Given material →
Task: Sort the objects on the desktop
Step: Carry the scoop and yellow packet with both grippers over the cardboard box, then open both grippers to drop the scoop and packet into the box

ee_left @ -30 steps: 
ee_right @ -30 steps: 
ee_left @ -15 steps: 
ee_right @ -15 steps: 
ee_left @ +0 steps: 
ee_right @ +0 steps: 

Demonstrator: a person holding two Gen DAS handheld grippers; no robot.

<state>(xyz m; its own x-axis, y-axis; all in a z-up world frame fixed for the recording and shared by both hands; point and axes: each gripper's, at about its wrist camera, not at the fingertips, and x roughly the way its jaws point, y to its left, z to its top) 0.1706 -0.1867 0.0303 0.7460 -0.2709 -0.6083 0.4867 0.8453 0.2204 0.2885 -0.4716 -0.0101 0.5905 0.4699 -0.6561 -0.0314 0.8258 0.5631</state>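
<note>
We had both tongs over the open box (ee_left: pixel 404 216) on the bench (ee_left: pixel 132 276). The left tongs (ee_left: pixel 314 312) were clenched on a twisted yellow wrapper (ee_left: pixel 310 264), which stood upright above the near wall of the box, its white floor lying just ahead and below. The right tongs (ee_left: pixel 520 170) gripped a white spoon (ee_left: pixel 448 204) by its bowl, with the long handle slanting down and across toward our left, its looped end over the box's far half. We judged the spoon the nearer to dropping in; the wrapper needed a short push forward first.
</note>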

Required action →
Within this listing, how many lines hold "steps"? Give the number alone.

Expected answer →
6